Your assignment
Line by line, repeat all the material exactly as it appears.

________________________________________

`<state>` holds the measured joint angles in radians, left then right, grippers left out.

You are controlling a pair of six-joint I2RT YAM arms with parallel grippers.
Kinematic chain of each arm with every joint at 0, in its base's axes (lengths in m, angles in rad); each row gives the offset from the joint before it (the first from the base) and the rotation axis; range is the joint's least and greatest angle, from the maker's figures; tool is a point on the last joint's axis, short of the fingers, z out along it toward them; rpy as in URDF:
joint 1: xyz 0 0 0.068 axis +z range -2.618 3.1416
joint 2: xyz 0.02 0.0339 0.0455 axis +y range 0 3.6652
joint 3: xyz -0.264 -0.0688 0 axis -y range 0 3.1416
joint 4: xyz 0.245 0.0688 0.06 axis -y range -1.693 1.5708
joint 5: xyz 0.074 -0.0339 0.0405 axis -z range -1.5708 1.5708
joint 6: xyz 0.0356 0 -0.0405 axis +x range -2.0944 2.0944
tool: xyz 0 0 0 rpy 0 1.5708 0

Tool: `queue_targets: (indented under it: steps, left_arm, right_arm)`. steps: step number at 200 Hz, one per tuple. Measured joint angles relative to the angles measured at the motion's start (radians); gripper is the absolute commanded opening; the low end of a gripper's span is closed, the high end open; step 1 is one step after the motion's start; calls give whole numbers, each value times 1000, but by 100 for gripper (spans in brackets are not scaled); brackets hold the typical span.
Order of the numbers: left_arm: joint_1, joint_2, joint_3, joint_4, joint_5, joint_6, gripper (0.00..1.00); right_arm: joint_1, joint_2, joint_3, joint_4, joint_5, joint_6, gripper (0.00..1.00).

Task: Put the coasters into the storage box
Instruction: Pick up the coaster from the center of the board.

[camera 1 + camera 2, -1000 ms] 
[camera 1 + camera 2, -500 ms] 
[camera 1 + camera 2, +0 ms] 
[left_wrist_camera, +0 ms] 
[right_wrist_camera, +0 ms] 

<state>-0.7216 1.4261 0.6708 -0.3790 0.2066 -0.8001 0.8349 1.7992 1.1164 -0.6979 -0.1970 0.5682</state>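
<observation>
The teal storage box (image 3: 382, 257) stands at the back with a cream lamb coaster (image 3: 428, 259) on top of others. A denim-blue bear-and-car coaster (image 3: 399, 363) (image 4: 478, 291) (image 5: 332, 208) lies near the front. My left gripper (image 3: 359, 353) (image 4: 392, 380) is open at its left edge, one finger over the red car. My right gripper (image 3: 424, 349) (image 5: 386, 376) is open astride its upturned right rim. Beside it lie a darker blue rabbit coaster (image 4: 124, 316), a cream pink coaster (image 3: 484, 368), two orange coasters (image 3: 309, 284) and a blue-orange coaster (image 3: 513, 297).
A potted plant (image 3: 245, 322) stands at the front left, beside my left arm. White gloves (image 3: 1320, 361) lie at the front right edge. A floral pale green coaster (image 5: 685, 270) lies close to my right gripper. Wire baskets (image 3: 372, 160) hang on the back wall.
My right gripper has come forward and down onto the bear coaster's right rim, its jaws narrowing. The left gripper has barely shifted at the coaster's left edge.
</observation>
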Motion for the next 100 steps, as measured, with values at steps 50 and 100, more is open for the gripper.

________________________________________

Answer space
`<state>` holds the measured joint angles in radians, left then right, grippers left out.

You are controlling a pair of six-joint I2RT YAM arms with parallel grippers.
Kinematic chain of each arm with every joint at 0, in its base's axes (lengths in m, angles in rad); each row gives the offset from the joint before it (the first from the base) and the rotation axis; range is the joint's least and greatest angle, from the maker's figures; tool is a point on the last joint's axis, short of the fingers, z out along it toward them; rpy as in URDF:
joint 1: xyz 0 0 0.068 axis +z range -2.618 3.1416
joint 2: xyz 0.02 0.0339 0.0455 axis +y range 0 3.6652
joint 3: xyz -0.264 -0.0688 0 axis -y range 0 3.1416
joint 4: xyz 0.245 0.0688 0.06 axis -y range -1.693 1.5708
joint 5: xyz 0.074 -0.0339 0.0405 axis -z range -1.5708 1.5708
joint 6: xyz 0.0356 0 -0.0405 axis +x range -2.0944 2.0944
tool: xyz 0 0 0 rpy 0 1.5708 0

Tool: `queue_targets: (indented under it: steps, left_arm, right_arm)`. steps: step number at 200 Hz, one per tuple. Measured joint angles relative to the angles measured at the motion's start (radians); gripper is the absolute commanded opening; the low end of a gripper's span is closed, the high end open; step 1 is one step after the motion's start; calls give whole numbers, each value times 1000, but by 100 for gripper (spans in brackets are not scaled); brackets hold the typical span.
Order of the numbers: left_arm: joint_1, joint_2, joint_3, joint_4, joint_5, joint_6, gripper (0.00..1.00); right_arm: joint_1, joint_2, joint_3, joint_4, joint_5, joint_6, gripper (0.00..1.00).

Task: Put the coasters into the storage box
Instruction: Pick up the coaster from the center of the board.

[camera 1 + camera 2, -1000 ms] 
[camera 1 + camera 2, -500 ms] 
[camera 1 + camera 2, +0 ms] 
[left_wrist_camera, +0 ms] 
[right_wrist_camera, +0 ms] 

<state>-0.7216 1.4261 0.6708 -0.3790 0.2066 -0.8001 0.8349 1.7992 1.1164 -0.6979 -0.1970 0.5682</state>
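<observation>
The teal storage box (image 3: 382, 257) stands at the back with a cream lamb coaster (image 3: 428, 259) on top of others. A denim-blue bear-and-car coaster (image 3: 399, 363) (image 4: 478, 291) (image 5: 332, 208) lies near the front. My left gripper (image 3: 359, 353) (image 4: 392, 380) is open at its left edge, one finger over the red car. My right gripper (image 3: 424, 349) (image 5: 386, 376) is open astride its upturned right rim. Beside it lie a darker blue rabbit coaster (image 4: 124, 316), a cream pink coaster (image 3: 484, 368), two orange coasters (image 3: 309, 284) and a blue-orange coaster (image 3: 513, 297).
A potted plant (image 3: 245, 322) stands at the front left, beside my left arm. White gloves (image 3: 1320, 361) lie at the front right edge. A floral pale green coaster (image 5: 685, 270) lies close to my right gripper. Wire baskets (image 3: 372, 160) hang on the back wall.
My right gripper has come forward and down onto the bear coaster's right rim, its jaws narrowing. The left gripper has barely shifted at the coaster's left edge.
</observation>
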Motion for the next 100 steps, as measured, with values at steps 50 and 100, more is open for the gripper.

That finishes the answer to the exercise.